Il n’a donc pas à rechercher de reclassement, consulter les délégués du personnel ou informer le salarié de l’échec du reclassement.

Le périmètre de reclassement a été restreint par les ordonnances Macron (entrée en vigueur dès le 24 septembre 2017) :

  • Dorénavant, le périmètre de la recherche de reclassement est limité aux entreprises du groupe situées sur le territoire national. Attention : la jurisprudence de la Cour de Cassation s’est, en outre, récemment assouplie en estimant que l’employeur pouvait tenir compte de la position du salarié inapte pour procéder à son reclassement (arrêts du 23 novembre 2016).
  • Le groupe à prendre en considération est désormais celui constitué entre une entreprise dominante et les entreprises sur lesquelles elle exerce un contrôle une influence dominante (article L2331-1 I du code du travail). On transpose ainsi la jurisprudence existante : le reclassement doit aussi être recherché uniquement dans les entreprises du groupe dont l’organisation, les activités ou le lieu d’exploitation assurent la permutation de tout ou partie du personnel.

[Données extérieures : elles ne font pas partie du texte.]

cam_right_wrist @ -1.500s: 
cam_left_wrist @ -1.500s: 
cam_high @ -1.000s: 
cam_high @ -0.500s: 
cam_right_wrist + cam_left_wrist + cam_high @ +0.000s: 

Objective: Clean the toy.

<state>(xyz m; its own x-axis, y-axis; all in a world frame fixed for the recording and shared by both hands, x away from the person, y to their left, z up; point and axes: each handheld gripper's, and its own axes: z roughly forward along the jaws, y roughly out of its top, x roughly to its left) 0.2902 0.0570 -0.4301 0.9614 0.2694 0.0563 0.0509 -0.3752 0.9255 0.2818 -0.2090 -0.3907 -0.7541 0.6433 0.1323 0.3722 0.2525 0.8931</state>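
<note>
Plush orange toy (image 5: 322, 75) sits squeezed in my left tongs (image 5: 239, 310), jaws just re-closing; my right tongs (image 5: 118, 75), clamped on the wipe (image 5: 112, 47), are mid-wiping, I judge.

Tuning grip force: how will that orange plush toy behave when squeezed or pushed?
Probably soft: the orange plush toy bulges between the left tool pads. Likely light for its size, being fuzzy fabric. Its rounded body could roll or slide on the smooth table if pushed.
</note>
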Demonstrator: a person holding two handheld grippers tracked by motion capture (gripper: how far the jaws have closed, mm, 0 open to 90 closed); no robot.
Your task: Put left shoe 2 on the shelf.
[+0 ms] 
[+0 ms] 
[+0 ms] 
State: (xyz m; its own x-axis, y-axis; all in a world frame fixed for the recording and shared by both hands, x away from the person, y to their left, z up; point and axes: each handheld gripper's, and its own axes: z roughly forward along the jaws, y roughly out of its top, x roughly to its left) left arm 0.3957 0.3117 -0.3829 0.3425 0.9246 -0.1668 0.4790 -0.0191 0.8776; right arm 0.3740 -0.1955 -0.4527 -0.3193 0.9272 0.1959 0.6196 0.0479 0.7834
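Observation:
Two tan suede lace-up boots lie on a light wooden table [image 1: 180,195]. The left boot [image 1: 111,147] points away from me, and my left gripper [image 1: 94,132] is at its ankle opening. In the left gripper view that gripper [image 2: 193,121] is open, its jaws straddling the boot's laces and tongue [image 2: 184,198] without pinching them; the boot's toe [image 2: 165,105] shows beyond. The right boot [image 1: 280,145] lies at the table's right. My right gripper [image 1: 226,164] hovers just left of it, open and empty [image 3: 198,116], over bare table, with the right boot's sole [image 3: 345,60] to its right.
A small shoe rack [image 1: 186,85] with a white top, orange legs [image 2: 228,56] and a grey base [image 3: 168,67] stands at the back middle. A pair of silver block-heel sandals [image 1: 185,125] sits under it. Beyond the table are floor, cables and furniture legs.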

IV) La rupture du contrat de travail

Excepté le cas de dispense par le médecin du travail, le contrat de travail ne peut être rompu que :

  • En cas d’impossibilité de proposer un emploi répondant aux préconisations du médecin du travail,
  • Ou le refus par le salarié de l’emploi proposé dans ces conditions.

Le délai d’un mois précité, au terme duquel le versement des salaires doit être repris, est toujours applicable.

Le courrier de licenciement doit être correctement motivé (notamment quant à l’impossibilité de reclassement, ou le refus de l’emploi proposé, ou la dispense de recherche de reclassement).